WHAT YOU SHOULD DO — Go through the records below and copy out every line holding "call".

EXTRACTED MATERIAL —

□ □ □ □ □

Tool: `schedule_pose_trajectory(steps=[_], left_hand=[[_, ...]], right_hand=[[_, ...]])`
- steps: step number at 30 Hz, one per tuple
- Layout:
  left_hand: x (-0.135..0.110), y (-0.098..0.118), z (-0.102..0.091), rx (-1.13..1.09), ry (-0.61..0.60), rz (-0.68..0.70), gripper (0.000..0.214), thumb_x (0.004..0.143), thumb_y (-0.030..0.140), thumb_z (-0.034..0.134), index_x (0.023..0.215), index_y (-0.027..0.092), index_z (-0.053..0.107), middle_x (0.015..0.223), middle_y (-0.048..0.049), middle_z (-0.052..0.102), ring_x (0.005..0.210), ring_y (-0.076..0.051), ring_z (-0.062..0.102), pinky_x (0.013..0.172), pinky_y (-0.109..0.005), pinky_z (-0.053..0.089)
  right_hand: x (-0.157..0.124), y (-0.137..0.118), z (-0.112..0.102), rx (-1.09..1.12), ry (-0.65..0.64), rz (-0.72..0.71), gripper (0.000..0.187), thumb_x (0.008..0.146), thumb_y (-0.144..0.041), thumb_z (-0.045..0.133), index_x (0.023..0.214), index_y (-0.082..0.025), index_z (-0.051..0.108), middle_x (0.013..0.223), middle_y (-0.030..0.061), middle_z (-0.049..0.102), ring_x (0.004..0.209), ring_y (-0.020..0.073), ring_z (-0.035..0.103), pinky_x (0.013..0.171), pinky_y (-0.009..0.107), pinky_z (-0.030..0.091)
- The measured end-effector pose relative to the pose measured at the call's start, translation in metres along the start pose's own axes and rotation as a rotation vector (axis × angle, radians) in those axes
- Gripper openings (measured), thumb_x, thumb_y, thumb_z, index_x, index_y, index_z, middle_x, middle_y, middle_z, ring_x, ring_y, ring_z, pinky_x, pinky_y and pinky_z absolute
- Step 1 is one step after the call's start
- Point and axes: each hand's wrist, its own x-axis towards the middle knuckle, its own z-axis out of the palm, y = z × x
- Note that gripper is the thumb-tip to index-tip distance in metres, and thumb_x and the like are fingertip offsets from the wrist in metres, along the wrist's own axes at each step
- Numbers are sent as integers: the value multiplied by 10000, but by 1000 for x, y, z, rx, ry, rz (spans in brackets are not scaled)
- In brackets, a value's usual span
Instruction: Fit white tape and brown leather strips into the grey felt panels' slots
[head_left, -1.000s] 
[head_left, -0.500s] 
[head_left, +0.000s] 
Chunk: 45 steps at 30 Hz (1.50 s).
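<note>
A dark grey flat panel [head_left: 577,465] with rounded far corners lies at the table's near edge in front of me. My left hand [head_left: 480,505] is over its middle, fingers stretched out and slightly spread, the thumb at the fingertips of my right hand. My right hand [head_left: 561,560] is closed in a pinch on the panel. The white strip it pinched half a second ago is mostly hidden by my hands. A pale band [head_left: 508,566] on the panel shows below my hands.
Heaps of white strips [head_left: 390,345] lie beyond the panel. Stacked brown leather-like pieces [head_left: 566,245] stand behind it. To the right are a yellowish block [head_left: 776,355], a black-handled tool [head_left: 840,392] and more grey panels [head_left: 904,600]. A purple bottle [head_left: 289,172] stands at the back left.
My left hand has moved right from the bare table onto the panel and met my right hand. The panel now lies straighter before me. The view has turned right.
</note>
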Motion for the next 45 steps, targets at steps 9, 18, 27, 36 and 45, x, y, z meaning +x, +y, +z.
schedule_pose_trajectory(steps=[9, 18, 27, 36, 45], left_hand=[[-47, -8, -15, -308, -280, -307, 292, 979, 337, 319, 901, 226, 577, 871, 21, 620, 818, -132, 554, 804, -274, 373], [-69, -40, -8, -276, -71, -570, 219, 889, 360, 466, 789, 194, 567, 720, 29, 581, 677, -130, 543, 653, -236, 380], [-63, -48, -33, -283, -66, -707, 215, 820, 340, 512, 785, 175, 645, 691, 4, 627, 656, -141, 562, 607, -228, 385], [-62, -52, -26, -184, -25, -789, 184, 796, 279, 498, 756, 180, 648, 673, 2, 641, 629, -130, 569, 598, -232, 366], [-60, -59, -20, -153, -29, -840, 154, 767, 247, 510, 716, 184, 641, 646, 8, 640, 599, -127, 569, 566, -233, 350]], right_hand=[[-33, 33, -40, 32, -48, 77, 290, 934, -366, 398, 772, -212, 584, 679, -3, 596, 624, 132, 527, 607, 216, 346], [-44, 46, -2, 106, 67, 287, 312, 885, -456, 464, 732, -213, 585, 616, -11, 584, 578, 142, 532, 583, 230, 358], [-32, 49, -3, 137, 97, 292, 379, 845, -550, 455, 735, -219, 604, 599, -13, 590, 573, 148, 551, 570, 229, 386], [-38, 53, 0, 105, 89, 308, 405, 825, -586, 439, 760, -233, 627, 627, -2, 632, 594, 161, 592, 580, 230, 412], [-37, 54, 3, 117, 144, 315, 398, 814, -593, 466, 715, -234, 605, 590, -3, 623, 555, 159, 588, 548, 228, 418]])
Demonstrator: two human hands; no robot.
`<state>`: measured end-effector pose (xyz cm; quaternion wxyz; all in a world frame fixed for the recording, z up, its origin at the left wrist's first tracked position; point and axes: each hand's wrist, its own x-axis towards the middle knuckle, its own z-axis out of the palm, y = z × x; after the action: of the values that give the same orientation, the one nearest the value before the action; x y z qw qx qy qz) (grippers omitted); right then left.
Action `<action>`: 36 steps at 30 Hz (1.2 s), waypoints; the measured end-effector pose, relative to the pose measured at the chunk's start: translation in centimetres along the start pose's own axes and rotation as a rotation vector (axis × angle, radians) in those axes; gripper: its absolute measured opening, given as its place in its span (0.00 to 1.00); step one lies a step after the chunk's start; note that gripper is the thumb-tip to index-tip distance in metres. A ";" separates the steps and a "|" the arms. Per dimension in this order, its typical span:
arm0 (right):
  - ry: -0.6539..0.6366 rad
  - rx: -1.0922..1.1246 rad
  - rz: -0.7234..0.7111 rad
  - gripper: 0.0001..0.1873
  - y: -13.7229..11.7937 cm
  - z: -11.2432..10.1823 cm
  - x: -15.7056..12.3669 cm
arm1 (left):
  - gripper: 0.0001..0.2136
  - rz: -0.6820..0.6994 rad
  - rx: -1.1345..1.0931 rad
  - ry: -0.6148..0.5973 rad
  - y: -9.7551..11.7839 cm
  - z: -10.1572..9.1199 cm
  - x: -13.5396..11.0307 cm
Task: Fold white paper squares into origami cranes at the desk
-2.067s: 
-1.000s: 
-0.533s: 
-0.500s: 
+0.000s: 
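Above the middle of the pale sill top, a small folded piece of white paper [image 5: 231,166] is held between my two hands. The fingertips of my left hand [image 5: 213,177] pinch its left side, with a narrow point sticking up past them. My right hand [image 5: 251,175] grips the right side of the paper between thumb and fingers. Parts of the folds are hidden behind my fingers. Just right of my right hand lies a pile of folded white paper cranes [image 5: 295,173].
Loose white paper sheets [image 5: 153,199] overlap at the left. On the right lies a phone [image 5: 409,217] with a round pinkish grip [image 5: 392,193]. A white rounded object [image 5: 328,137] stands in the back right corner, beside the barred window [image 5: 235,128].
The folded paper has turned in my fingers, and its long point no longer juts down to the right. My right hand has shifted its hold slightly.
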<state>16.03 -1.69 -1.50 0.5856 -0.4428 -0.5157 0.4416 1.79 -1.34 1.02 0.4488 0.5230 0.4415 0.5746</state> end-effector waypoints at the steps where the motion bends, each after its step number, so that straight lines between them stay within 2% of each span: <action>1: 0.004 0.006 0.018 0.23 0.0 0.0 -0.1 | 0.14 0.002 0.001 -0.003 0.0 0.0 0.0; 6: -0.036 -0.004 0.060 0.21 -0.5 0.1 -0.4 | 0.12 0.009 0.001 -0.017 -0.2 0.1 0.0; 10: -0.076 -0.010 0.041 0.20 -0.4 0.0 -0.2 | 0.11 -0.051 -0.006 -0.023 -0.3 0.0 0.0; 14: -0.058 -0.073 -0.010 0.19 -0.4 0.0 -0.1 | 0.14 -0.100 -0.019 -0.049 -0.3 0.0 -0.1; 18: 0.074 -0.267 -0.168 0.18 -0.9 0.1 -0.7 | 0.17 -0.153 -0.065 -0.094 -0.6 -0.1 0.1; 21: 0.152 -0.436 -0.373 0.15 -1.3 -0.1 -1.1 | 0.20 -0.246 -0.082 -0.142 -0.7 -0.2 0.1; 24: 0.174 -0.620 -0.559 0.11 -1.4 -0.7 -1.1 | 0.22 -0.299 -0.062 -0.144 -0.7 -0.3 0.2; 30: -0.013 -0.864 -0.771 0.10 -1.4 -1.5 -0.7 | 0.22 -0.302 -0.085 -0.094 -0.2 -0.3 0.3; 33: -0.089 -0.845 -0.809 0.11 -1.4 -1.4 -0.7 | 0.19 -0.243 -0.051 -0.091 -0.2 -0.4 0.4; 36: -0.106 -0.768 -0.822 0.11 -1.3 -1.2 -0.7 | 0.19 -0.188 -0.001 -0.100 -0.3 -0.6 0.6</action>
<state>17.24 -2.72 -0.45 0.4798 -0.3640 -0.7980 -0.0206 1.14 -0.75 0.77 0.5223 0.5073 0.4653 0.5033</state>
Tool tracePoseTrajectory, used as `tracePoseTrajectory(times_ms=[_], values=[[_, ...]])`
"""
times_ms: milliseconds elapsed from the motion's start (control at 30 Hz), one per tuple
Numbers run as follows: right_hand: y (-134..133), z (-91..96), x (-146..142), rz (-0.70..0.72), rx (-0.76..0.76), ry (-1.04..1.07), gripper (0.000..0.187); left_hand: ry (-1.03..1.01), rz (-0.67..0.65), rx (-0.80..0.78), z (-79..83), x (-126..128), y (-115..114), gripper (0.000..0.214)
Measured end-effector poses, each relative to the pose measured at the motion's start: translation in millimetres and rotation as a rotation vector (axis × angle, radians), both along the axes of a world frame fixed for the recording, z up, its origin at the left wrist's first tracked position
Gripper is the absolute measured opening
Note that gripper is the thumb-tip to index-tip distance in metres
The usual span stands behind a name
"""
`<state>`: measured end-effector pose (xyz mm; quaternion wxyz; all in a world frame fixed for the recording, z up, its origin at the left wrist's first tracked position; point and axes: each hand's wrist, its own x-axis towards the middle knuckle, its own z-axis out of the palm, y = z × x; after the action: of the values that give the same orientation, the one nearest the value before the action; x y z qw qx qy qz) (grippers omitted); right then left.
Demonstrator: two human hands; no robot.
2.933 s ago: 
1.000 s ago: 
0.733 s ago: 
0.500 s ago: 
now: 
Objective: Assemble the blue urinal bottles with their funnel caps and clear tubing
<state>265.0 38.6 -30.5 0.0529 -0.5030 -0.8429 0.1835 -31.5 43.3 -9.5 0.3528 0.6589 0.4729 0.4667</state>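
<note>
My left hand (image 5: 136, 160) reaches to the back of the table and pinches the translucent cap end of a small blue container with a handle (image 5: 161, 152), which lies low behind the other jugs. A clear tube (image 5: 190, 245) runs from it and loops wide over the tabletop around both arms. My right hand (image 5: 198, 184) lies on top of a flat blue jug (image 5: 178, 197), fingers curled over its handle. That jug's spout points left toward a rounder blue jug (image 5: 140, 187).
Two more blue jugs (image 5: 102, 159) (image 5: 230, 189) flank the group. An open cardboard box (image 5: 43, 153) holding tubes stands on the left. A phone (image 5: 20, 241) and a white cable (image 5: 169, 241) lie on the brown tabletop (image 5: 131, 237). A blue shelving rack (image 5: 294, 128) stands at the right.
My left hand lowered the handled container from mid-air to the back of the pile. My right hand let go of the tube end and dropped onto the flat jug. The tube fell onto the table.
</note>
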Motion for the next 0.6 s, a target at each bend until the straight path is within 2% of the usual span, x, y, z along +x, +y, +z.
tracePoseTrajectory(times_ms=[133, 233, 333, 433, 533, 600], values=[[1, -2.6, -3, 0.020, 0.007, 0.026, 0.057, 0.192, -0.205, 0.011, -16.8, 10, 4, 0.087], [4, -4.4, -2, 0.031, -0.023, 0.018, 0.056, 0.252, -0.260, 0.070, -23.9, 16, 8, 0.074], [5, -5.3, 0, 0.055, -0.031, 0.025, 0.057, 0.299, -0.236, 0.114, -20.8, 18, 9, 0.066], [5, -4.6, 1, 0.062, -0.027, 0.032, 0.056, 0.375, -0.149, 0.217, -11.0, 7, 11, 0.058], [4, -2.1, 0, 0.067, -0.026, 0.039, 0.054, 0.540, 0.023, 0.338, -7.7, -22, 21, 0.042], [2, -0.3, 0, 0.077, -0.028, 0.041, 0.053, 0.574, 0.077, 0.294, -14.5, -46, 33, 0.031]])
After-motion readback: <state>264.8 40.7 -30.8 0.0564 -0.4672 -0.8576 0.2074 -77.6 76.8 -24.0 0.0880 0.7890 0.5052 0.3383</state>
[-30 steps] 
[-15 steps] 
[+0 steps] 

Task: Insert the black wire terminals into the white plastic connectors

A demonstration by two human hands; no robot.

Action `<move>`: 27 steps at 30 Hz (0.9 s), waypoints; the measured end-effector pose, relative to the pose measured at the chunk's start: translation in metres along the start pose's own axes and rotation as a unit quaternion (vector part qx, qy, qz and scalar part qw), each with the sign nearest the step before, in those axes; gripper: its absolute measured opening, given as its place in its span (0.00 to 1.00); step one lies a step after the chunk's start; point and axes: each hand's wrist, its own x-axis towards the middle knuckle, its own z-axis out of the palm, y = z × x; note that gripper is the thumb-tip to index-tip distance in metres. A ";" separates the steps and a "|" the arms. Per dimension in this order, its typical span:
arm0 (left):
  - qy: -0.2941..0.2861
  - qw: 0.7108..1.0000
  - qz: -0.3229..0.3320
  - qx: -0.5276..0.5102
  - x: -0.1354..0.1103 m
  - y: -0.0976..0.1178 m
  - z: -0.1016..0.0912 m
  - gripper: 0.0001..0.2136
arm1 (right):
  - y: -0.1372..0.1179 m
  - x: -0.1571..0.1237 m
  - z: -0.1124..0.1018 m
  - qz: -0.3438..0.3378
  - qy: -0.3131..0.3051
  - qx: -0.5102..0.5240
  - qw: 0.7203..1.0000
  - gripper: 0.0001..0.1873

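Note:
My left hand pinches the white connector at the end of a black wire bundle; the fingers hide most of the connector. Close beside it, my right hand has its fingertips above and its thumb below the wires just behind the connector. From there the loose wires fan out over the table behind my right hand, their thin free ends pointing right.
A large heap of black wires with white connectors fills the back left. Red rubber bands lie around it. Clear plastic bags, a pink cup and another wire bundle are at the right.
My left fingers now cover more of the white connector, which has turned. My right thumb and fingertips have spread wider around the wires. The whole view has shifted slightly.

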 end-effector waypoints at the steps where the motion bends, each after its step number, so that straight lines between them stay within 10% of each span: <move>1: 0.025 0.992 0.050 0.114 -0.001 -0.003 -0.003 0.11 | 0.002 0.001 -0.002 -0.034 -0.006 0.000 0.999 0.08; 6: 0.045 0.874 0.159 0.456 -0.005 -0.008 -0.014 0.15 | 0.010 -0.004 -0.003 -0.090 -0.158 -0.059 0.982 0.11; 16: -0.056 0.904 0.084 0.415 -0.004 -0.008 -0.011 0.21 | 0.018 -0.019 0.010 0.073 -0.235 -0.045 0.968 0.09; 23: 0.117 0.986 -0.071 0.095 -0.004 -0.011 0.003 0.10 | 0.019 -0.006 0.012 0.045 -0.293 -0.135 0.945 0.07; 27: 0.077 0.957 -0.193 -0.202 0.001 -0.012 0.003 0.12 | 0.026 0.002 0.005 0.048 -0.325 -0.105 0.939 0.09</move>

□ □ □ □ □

RESULT OF THE EXERCISE —
- The measured end-effector pose relative to the pose measured at the call's start, translation in metres along the start pose's own axes and rotation as a rotation vector (axis × angle, radians) in those axes
- Step 1 is one step after the call's start

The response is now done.